—Oh —dijo ella—, no puedo quejarme. Vengo a sacarme unos diez mil al año.
Sarah tosió, y también esto era una clave que estuve a punto de pasar por alto.
—Menudo catarro tiene usted —dije oportunamente.
—No hay quien lo pare —dijo ella.
—Tome dos píldoras de esas —dije—. Son lo más indicado.
Entonces ella hizo ruido de tragar: «Gluc, gluc, gluc.» Y luego preguntó qué contenían las píldoras.
—El laxante más potente conocido por la ciencia médica —dije yo.
—¡Laxante! —dijo ella.
—Sí —dije yo—. No se le ocurra toser ahora.
Hicimos también el chiste de un caballo enfermo que tenía supuestamente yo. En realidad, yo nunca había tenido un caballo. El veterinario me dio doscientos gramos de un polvo rojizo para el caballo. El veterinario me explicó que tenía que hacer un tubo de papel y colocar el polvo en el tubo, meter luego el tubo en la boca del animal y soplarle el polvillo en la garganta.
—¿Qué tal el caballo? —dijo Sarah.
—Oh, el caballo muy bien.
—Tú no pareces tan bien —dijo ella.
—No —dije—. Es que el caballo sopló primero.
—¿Aún sabes imitar la risa de tu madre? —dijo ella. Esto no era el principio de otro chiste. Sarah quería realmente oírme imitar la risa de mi madre, que era algo que yo solía hacer para ella por teléfono. Llevaba años sin hacerlo. No sólo tenía que elevar la voz, también tenía que embellecerla.
La cosa era ésta: mi madre jamás se reía alto. Se había acostumbrado a reprimir la risa cuando trabajaba de criada en Lituania. El motivo era que el amo o un invitado, al oír en algún lugar de la casa la risa de una sirvienta, podría sospechar que aquella sirvienta se estaba riendo de él.
En consecuencia, cuando no podía evitar la risa mi madre emitía unos sonidos puros y pequeños como los de una caja de música… o quizás como campanillas lejanas. El que fuesen unos sonidos tan bellos era puramente accidental.
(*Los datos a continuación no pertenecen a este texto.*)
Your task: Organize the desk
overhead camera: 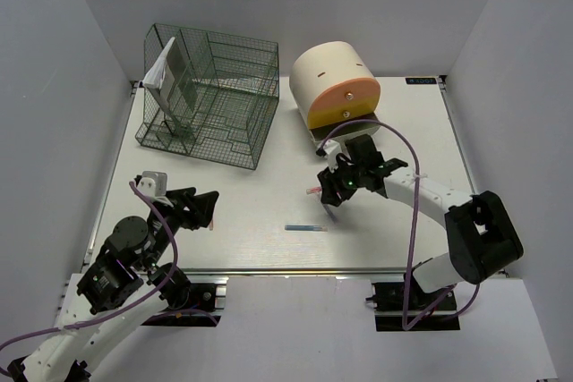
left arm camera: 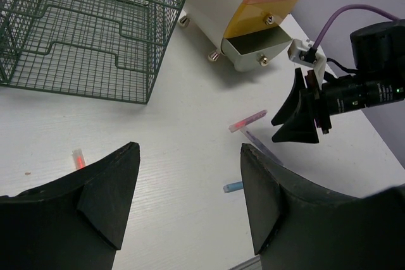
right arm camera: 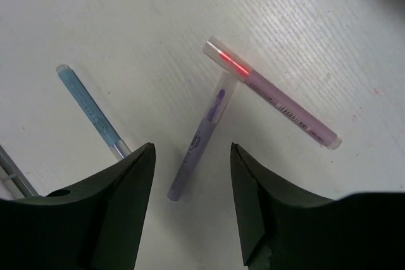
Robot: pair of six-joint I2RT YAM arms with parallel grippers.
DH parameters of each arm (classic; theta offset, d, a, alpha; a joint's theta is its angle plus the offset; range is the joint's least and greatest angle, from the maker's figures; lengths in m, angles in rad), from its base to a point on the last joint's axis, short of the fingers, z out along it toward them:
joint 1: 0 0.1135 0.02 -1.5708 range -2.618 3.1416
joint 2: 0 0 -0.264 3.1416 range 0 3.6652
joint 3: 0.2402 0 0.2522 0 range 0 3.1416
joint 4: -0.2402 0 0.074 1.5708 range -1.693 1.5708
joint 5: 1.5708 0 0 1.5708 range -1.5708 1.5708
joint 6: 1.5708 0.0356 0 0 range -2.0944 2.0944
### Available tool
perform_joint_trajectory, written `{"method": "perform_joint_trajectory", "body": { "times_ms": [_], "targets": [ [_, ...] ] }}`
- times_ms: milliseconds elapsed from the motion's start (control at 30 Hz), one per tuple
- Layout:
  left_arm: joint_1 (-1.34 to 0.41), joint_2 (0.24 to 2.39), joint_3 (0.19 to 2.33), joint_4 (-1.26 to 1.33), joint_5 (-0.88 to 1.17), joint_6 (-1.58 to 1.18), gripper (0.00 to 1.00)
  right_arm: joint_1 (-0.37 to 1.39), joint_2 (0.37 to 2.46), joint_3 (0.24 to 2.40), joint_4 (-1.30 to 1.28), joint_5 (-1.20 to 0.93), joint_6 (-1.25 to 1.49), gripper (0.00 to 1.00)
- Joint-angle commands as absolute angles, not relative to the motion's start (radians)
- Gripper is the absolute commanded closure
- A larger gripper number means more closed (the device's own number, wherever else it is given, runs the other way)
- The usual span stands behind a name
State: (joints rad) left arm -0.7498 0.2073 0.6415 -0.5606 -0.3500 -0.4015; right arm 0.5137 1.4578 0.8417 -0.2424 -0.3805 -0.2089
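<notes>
One blue pen (overhead camera: 306, 228) lies loose on the desk (overhead camera: 251, 252), seen from above. Left wrist: your left gripper (left arm camera: 190, 156) hangs spread and empty. Right wrist: right gripper (right arm camera: 191, 156) is spread above the purple pen (right arm camera: 204, 129), which touches the pink pen (right arm camera: 278, 100). You'd next lower and pinch it.

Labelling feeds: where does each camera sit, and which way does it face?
Top external: above, behind the bases, looking down on desk, wire rack, drawer unit; left arm, right arm show.
Left wrist: low, facing the drawer unit and right gripper; left gripper at bottom.
Right wrist: straight down on blue pen, purple pen, pink pen; right gripper at bottom.
Shared: blue pen, all three.
</notes>
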Motion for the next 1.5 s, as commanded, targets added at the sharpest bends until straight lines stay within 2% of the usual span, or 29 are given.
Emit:
{"method": "perform_joint_trajectory", "body": {
  "times_ms": [0,467,633,1000,1167,1300,1467],
  "targets": [
    [-0.747,0.21,0.635,-0.554,-0.336,-0.405,0.26,0.567,1.446,0.851,-0.298,-0.259,-0.255,0.42],
    [-0.747,0.216,0.637,-0.563,-0.354,-0.413,0.26,0.701,1.6,0.893,-0.275,-0.029,-0.23,0.46],
    [-0.747,0.216,0.635,-0.563,-0.354,-0.413,0.26,0.719,1.611,0.867,-0.281,-0.028,-0.245,0.54],
    [-0.747,0.206,0.637,-0.568,-0.362,-0.414,0.26,0.719,1.559,0.854,-0.333,-0.032,-0.285,0.89],
    [-0.756,0.206,0.637,-0.569,-0.365,-0.416,0.26,0.698,1.461,0.916,-0.446,-0.153,-0.438,1.0],
    [-0.756,0.213,0.637,-0.568,-0.364,-0.416,0.26,0.677,1.355,1.001,-0.491,-0.21,-0.587,1.0],
    [-0.756,0.221,0.635,-0.565,-0.364,-0.416,0.26,0.658,1.272,0.988,-0.322,-0.075,-0.874,1.0]
  ]
}}
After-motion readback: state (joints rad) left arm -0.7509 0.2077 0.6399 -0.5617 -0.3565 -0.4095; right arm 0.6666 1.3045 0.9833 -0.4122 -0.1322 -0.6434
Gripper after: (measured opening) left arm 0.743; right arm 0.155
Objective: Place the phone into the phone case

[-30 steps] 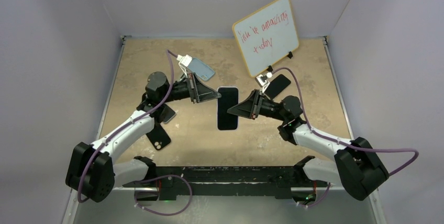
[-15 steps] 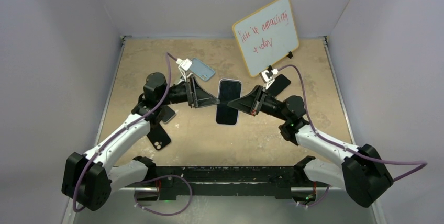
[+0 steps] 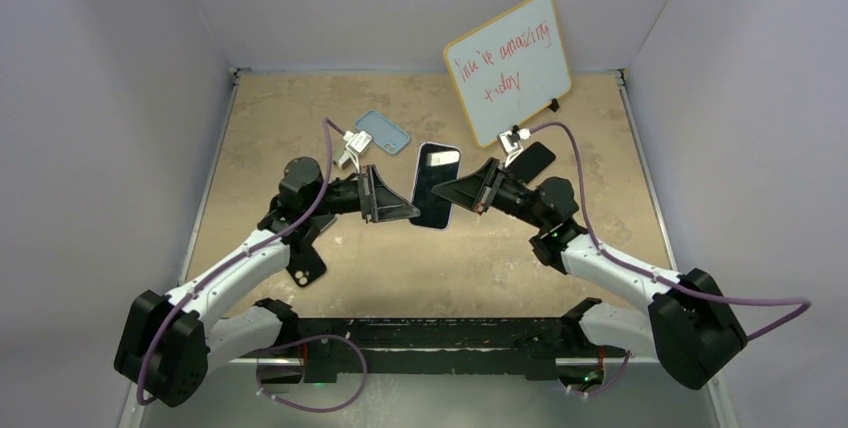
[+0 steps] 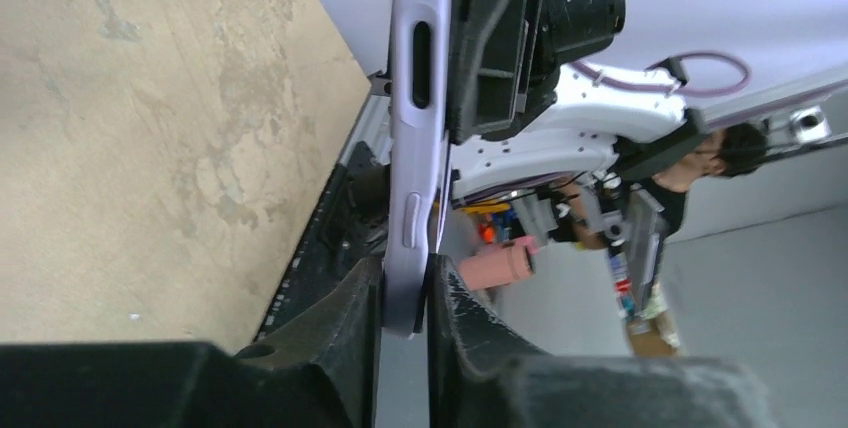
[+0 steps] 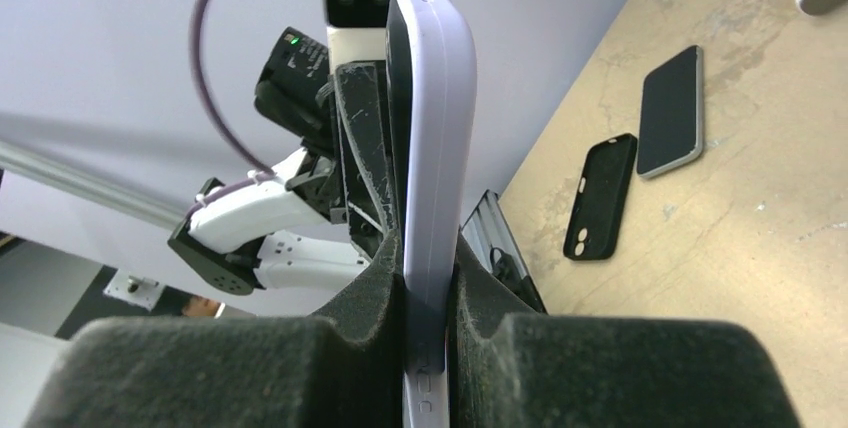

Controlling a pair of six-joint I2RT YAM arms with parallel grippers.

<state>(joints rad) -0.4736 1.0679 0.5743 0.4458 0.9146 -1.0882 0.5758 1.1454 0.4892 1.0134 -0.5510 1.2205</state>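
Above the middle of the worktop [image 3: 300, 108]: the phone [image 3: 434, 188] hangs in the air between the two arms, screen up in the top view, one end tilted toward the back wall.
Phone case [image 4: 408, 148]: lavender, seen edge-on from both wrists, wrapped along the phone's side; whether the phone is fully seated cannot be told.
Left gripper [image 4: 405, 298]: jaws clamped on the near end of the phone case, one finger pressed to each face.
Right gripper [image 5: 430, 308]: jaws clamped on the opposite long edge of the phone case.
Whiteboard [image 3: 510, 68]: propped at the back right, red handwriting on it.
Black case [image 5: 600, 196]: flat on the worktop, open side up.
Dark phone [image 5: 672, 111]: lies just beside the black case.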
Así pues… olvidándome de dónde estaba, henchí los pulmones y tensé la garganta con el fin de complacer a mi antigua novia, y reencarné el aspecto jocoso de mi madre.
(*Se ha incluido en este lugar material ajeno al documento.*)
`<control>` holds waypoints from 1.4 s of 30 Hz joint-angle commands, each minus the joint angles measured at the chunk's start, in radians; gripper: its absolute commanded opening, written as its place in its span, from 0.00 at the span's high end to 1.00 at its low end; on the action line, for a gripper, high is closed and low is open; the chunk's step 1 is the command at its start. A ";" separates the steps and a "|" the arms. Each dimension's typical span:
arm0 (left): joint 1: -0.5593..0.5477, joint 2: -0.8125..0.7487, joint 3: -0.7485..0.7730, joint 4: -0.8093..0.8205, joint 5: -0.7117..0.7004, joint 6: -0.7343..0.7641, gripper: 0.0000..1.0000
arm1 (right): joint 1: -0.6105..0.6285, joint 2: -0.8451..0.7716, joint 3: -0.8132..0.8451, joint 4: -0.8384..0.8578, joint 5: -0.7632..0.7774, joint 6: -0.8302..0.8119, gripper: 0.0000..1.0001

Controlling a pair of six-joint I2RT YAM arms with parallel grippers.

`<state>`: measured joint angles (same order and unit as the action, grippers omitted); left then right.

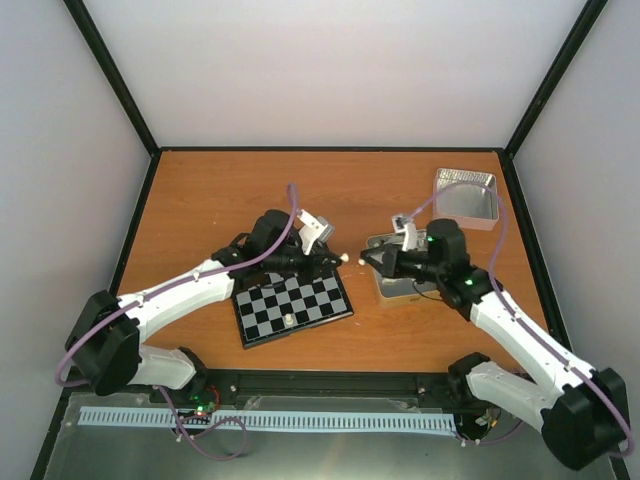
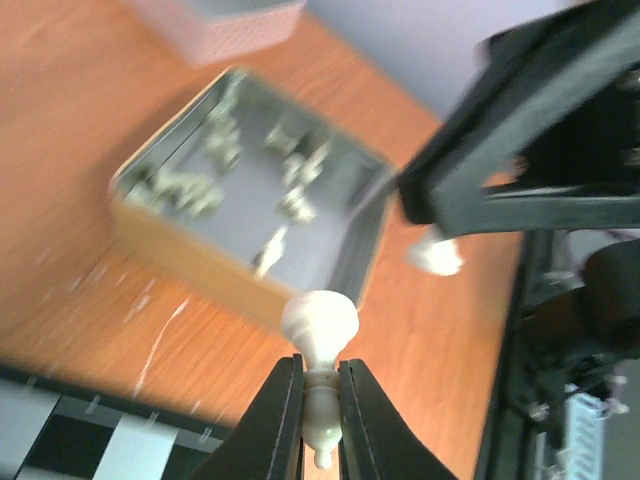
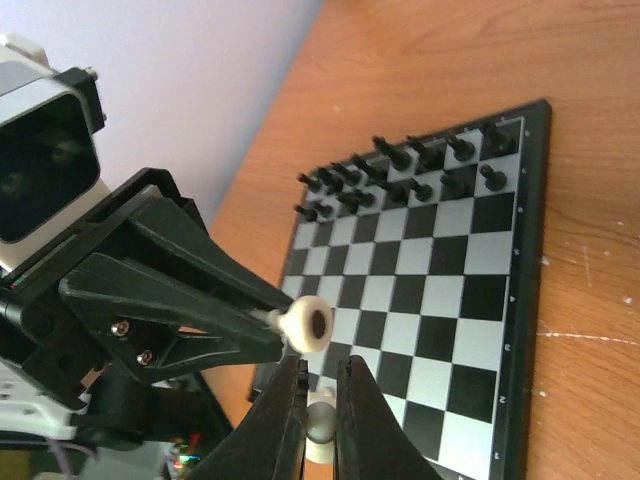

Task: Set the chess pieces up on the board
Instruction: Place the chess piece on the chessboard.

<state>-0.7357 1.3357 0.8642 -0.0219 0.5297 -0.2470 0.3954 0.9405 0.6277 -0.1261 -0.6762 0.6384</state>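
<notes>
One cream piece is clamped by its stem in the left claw, with a rounded end left sticking out past the tips. It is held in the air just off the corner of the board that faces the tin. A second cream piece appears pinched between the closed fingers of the right claw, though it is partly hidden. The two claws are pointed tip to tip and nearly touching, so a hand-over or re-grip is judged likely, probably so a piece can be turned base-down. The black chessmen are lined up in two rows along one edge of the board, so the rows at the opposite edge are taken as the cream side. One lone cream piece is seen standing there in the top view. The loose cream pieces are lying jumbled in the tin, which is set just beside the board within the right arm's reach as the supply. The task is therefore judged barely begun. Another tin is parked well apart at the far right of the bench, out of the working area. Its contents cannot be made out.
</notes>
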 commanded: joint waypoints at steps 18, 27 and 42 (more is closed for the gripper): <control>0.187 -0.264 -0.052 -0.677 -0.296 -0.226 0.99 | 0.625 0.526 -0.039 0.413 0.907 -0.361 0.97; 0.199 -0.257 -0.063 -0.669 -0.214 -0.215 0.99 | 0.637 0.648 -0.062 0.545 0.856 -0.352 0.96; 0.199 -0.217 -0.041 -0.665 -0.173 -0.200 0.99 | 0.653 0.638 -0.111 0.534 0.882 -0.340 0.90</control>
<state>-0.5430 1.1099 0.7971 -0.6815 0.3271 -0.4568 1.0370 1.5864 0.5346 0.3946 0.1818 0.2989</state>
Y en aquel momento volvieron al salón Arpad Leen y Frank Ubriaco. Oyeron precisamente el final de mi canción.
Expliqué a Sarah que tenía que colgar, y, efectivamente, colgué.
Arpad Leen me miró fijamente. Yo había oído explicar a las mujeres que algunos hombres las desnudaban con la mirada. Y en aquel momento, yo estaba descubriendo cómo se sentían esas mujeres. Porque, tal como resultarían las cosas, eso era exactamente lo que Leen estaba haciéndome: imaginando qué aspecto podía tener yo completamente desnudo.
Leen empezaba a sospechar que yo era la señora de Jack Graham que intentaba supervisarle disfrazada de hombre.